The broader context is the command not to eat blood (which is preserved for the Christian community in the Jerusalem Council in Acts). Put this all together and we see that the Gospel story was built into even the way we eat. Sacrifice and eating go together in both OT and NT.
I don’t think that answers all your questions, but it might be a useful starting point.
Again thanks for the Hebrew definitions. I think we agreed then that it was the blood poured out i.e. the Death of Christ that provided for atonement rather than His life albeit that His sinless life (typified in the perfect OT Sacrificial victims) qualified Him.
Just out of interest my first 11 years as a believer were spent among the Plymouth Brethren, OT tabernacle, priesthood, sacrifices, types and shadows was an area well studied.
Do you consider that the prohibition on eating blood is obligatory for Christians. I wrote an analysis on the Jerusalem ruling for a JW: I was talking with.

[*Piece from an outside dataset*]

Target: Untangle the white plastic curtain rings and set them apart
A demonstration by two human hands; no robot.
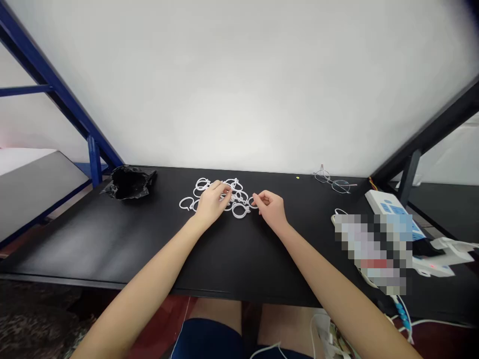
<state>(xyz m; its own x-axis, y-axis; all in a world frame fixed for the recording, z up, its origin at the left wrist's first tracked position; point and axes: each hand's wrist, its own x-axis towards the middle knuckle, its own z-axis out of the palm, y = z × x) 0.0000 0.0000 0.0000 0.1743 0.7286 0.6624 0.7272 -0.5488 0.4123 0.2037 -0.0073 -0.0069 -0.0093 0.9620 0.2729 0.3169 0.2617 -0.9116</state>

The council of Jerusalem put out four restrictions that actually come down to three.
Refrain from fornication
Refrain from Blood and things strangled
Do not eat things offered to idols
Paul upholds the first which is clearly a moral constant but discounts the third, although tell he us to observe it if offends our brothers conscience.
The question is what was the purpose of refraining from blood? I think the context of Acts 15 seems to be to keep harmony between Jewish and Gentile Christians at that time rather than a continuing obligation upon us for all time.
That’s a difficult one to answer because of different views about the authority of the Council. Personally I am uneasy about eating blood, but that might make me one of the weaker Christians in Paul’s discussion about conscience and food offered to idols. Blood representing the person (its life) is quite a big theme so it causes me to pay some attention to the commandment: Abel’s blood cried out to the LORD after Cain murdered him.
I have known other Christians who would not eat blood product mainly those in Pentecostal denominations. Personally I do not eat such products due to a dislike of them rather than any conviction against the practice.